From what I have gathered, it seems that most INFJs are terrible liars. Is this the consensus?
I find this odd because I am a fantastic liar. I am not acting as if this is a quality that is brag-worthy, but I find it to be necessary sometimes. I lie if I am protecting myself (not in a selfish way, but such as not letting a friend know that I am in a down mood or have had a really terrible week) or if I am protecting someone else.
My friends and others around me wouldn't assume it in the least. They tell me I am a horrible liar, but, in reality, when they catch me in a lie, 99% of the time I want them to. A couple examples from just this past week are:
1. My friends received some presents at school that were unmarked and they were told not to open them until Christmas. One of my friends (she is really amazing at figuring things out) asked me if I "happened" to leave some gifts for some people. I told her I didn't know what she was talking about but I gave a very subtle smile. She noticed it and "caught" me in my lie. I left the presents unmarked because I really don't care for recognition and gratitude, but I knew if I let her know, it would be more for her being excited about the present and being proud of figuring it out than my selfish want for gratitude.

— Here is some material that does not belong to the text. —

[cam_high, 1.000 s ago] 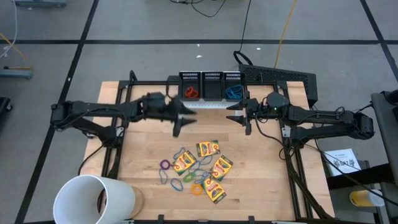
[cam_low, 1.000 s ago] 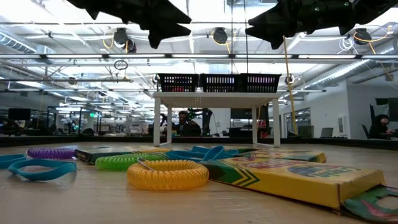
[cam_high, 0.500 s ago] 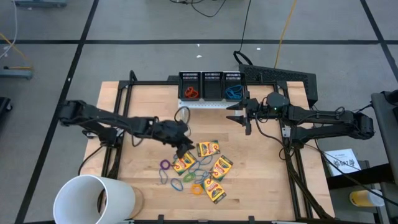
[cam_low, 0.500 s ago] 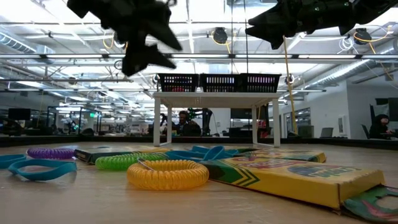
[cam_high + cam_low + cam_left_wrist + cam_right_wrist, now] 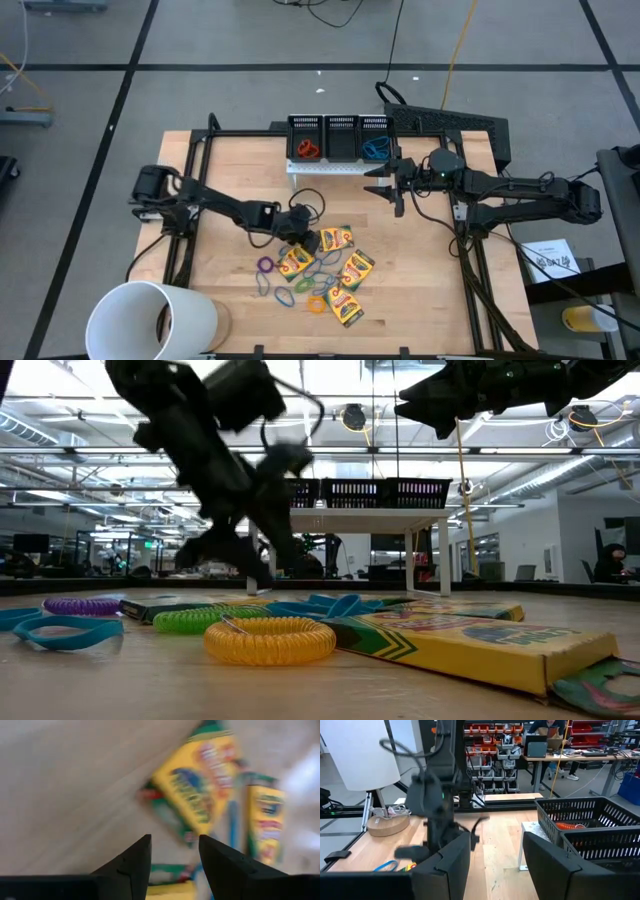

2. I have been particularly melancholy these past few weeks. Everyone has been calling me out on it-- my friends, my parents, and even my teachers. Usually I can completely mask it, and I'm sure I could even now, but I have just let it consume my demeanor. Every time someone asks if I am okay, I give a really unconvincing "Yeah, I'm fine," which they hastily reject. This is because I am in a particularly bad state, and "acting" as if I am okay is actually just my subconscious way of setting my wall really high and waiting for someone to climb over it. If I didn't want any help, I'd have my little facade and no one would notice. So, more than anything, it is a whispering cry for help (oxymoron?) and then sitting back and waiting to see who hears it.
If I had any desire to be so, I could be incredibly manipulative. I'm a good liar and a good actor, but my conscience wouldn't let me live down any manipulation.
So my question to all of you is this: How good of a liar are you?